With her husband off to war, Helene Burton Kaplan set off to Hollywood to write ad jingles in 1942.

It was the first step in an extraordinary 70-year career as a trailblazer in the male-dominated world of advertising, where she would leave a lasting mark on such popular brands as Betty Crocker and Baskin-Robbins.

Kaplan, who died at age 98 on Feb. 2, was one of the first female advertising executives in Minnesota and a mentor to younger generations who would follow in her path.

She was credited with naming hundreds of consumer products, including Softsoap and creating commercials that lingered in pop culture for decades ("Let's all go to the Dairy Queen ...").

"Helene was such a creative force," said Diane Sims Page, who cofounded Leapfrog Associates, an idea factory and marketing firm, with Kaplan and another partner in the 1980s.

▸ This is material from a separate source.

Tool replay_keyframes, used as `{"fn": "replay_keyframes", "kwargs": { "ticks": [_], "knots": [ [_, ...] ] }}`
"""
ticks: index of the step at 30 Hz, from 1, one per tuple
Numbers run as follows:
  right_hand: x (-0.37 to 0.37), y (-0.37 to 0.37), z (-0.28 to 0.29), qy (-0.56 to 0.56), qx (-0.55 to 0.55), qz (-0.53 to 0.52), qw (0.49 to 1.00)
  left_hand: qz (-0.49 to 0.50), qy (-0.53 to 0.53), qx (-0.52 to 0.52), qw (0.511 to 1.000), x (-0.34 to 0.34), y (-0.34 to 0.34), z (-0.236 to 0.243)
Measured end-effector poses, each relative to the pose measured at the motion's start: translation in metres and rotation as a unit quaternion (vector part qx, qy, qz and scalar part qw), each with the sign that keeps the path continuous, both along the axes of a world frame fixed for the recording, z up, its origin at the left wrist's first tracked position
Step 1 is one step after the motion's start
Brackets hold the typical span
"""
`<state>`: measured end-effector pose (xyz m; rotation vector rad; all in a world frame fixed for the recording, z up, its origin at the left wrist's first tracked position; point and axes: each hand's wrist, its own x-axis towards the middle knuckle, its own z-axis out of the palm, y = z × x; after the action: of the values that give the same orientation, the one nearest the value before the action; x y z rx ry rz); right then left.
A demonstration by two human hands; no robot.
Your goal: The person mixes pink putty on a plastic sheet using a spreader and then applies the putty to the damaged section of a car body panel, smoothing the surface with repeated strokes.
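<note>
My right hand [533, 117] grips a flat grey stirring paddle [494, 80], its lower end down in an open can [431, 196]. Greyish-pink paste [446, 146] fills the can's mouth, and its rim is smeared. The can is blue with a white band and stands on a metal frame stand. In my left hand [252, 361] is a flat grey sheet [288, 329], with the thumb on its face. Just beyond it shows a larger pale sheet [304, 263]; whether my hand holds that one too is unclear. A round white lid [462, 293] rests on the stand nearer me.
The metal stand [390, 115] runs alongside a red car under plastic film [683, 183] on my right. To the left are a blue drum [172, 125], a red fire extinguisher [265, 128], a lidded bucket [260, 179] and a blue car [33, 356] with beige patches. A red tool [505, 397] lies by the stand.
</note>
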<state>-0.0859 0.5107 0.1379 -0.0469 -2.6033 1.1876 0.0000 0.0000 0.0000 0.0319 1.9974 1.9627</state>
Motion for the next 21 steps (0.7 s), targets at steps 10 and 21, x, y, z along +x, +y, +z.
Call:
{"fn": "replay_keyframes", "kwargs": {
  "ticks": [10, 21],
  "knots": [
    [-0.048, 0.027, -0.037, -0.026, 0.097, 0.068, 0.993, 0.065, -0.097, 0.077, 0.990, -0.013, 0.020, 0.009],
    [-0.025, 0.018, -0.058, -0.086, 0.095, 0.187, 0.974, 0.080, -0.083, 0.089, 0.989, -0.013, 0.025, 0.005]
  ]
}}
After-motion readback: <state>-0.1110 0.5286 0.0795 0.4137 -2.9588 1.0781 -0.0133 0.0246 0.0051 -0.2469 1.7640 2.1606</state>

In an era when women often were pigeonholed as secretaries, Kaplan's talent and ambition set her apart, Page said. "She was a pioneer."

Helene Burton was born in New York in 1918, and after graduating from Sarah Lawrence College, married a Minnesotan, Sheldon Kaplan, on Dec. 7, 1941. It was only after she arrived for the ceremony, and saw the rabbi in tears, that she learned about the Japanese attack on Pearl Harbor. Her husband, who became a prominent Minneapolis attorney, would later joke that their wedding date "would live in infamy."

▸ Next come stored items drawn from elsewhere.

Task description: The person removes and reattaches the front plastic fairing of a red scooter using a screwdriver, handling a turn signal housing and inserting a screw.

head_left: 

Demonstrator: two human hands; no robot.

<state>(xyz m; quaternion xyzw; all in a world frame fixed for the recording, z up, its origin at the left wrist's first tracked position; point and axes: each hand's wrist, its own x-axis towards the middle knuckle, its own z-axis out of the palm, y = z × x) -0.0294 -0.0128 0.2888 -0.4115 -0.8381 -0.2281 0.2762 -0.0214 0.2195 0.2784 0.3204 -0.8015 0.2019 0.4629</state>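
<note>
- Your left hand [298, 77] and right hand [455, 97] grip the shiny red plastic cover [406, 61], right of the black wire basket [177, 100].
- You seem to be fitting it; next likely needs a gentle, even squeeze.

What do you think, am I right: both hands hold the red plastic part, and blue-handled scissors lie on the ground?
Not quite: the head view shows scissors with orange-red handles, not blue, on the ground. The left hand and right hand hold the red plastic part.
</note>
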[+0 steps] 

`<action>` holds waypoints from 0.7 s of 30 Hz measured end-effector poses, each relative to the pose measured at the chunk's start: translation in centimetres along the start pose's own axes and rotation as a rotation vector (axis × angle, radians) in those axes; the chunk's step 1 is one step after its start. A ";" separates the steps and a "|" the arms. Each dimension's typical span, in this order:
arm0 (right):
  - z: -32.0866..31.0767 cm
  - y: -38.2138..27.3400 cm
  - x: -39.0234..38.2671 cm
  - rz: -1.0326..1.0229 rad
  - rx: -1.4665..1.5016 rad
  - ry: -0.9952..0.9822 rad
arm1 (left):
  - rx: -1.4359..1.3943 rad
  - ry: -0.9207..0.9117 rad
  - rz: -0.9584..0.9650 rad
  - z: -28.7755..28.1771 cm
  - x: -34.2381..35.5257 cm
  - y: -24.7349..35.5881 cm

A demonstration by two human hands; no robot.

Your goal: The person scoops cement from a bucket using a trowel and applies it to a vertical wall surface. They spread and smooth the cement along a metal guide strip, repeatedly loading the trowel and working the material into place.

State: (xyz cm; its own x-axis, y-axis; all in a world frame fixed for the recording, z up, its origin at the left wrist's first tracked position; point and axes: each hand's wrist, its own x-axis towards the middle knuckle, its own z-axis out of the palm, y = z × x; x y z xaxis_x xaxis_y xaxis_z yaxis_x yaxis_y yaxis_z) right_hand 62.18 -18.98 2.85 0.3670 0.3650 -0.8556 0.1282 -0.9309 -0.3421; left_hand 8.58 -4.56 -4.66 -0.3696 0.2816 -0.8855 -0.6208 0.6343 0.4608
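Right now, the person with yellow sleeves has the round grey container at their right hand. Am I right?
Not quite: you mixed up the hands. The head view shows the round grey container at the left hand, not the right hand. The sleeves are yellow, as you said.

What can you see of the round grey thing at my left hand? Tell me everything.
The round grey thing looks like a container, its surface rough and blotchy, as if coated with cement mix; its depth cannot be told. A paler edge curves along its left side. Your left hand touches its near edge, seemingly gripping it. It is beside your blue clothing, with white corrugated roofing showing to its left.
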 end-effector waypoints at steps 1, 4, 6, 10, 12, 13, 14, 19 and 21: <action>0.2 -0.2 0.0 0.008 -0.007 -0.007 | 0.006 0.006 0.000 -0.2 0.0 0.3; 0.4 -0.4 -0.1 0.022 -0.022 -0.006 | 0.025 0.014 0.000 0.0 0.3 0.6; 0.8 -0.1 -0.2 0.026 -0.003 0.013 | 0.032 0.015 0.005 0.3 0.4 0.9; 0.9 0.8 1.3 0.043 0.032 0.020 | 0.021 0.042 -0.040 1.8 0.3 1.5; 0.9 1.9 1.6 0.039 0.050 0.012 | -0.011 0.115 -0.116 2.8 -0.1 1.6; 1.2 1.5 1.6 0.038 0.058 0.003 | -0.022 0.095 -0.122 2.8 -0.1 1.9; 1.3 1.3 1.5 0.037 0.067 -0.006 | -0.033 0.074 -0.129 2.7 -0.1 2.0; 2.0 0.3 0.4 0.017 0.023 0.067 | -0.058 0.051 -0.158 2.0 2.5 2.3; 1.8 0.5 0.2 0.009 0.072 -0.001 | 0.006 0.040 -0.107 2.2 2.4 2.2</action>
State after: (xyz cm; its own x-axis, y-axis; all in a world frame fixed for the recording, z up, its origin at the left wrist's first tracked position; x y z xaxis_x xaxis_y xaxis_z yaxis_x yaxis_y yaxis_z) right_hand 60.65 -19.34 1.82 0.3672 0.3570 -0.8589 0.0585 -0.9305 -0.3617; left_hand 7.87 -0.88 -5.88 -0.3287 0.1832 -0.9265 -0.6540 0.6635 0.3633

During her wartime stint in Hollywood, Kaplan rubbed shoulders with celebrities like George Burns and Dinah Shore while writing ads for their radio shows, said Mary Jo Kaplan, her eldest daughter.

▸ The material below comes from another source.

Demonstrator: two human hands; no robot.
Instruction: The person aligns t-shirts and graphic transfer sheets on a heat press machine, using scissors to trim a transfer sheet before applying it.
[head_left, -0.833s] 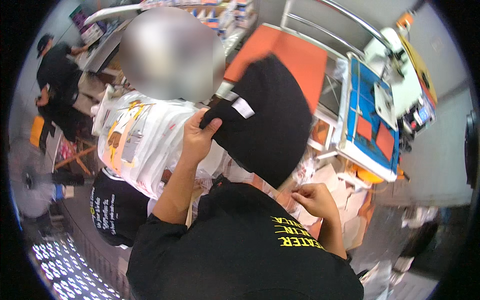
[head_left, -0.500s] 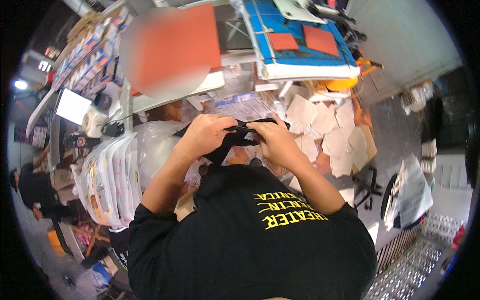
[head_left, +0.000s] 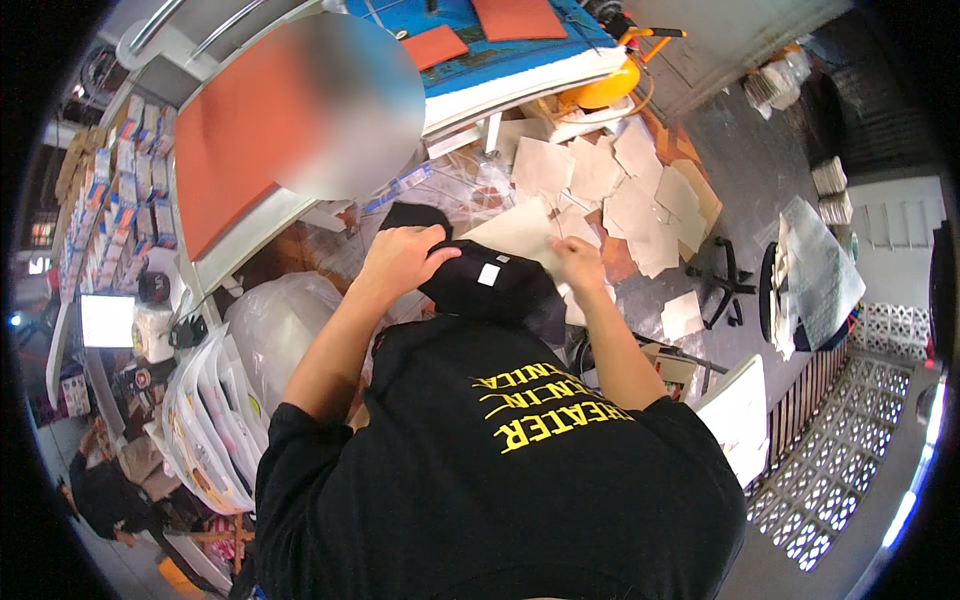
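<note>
A piece of black cloth (head_left: 500,305), which looks like a folded garment, hangs in front of my body. Small white labels (head_left: 488,275) show on its upper face. My left hand (head_left: 405,262) is closed on the cloth's left part, with the thumb lying over its edge. At the cloth's right edge is my right hand (head_left: 582,265), slightly blurred, its fingers curled in. Whether the cloth or anything else is between those fingers is hidden.
Cream sheets (head_left: 640,220) lie scattered on the floor ahead. Beyond stands a table with an orange-red board (head_left: 225,150) and a blue top (head_left: 500,65). Plastic-wrapped stacks (head_left: 215,420) are at left, near a person (head_left: 110,495). A wheeled chair base (head_left: 728,285) is at right.
My view has turned to the right. The cloth, bunched between both hands before, now lies more spread out with its labels showing. My right hand has moved to the cloth's right edge.
</note>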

After the war, she became a copywriter at some of Minneapolis' top advertising firms, rising to creative supervisor in the 1960s — the proverbial Mad Men era.

As to her success, "she used to say it was like the dancing bear syndrome," her daughter said. "It isn't that she did it all that well, it's that she did it at all."

She also knew that she was paid less than her male colleagues, her daughter recalls, but she didn't let that stop her. "She was one of those people that loves to work, and it wasn't about the money."

According to her family, Kaplan ghostwrote two Betty Crocker books, using her children as guinea pigs for recipes. "I'm pretty sure we were a test family for Hamburger Helper," recalls son Jeffrey Kaplan, and as kids, they were drawn into "countless brainstorming sessions" for products from General Mills, 3M, Pillsbury and others.

By 1970, Kaplan founded her own firm, Creative Ventures. One of her claims to fame, says daughter Mary Jo, was naming ice cream flavors for clients Burt Baskin and Irv Robbins. Among her favorites: Pralines 'n Cream and Jamocha Almond Fudge. "She got paid in coupons for ice cream," her daughter remembers.

Beyond her work, Kaplan was an adventurer who loved to travel, concocting fishing trips to Africa to lure her husband to exotic locales, said her daughter.

But she never truly stopped working, said Eileen Manning, a marketing executive who called Kaplan a mentor and "a dear friend." Even in her 90s, Manning recalls, "I always knew I could send her an e-mail at 1 a.m. and get a response."

After her husband's death in 2011, Kaplan left Minnesota for San Diego to be close to family. She died at her assisted-living home.

She is survived by a sister, Lois Bamberger; four children, Jay, Mary Jo and Jeffrey Kaplan and Jeanne Burton; six grandchildren and three great-grandchildren. No memorial service is planned.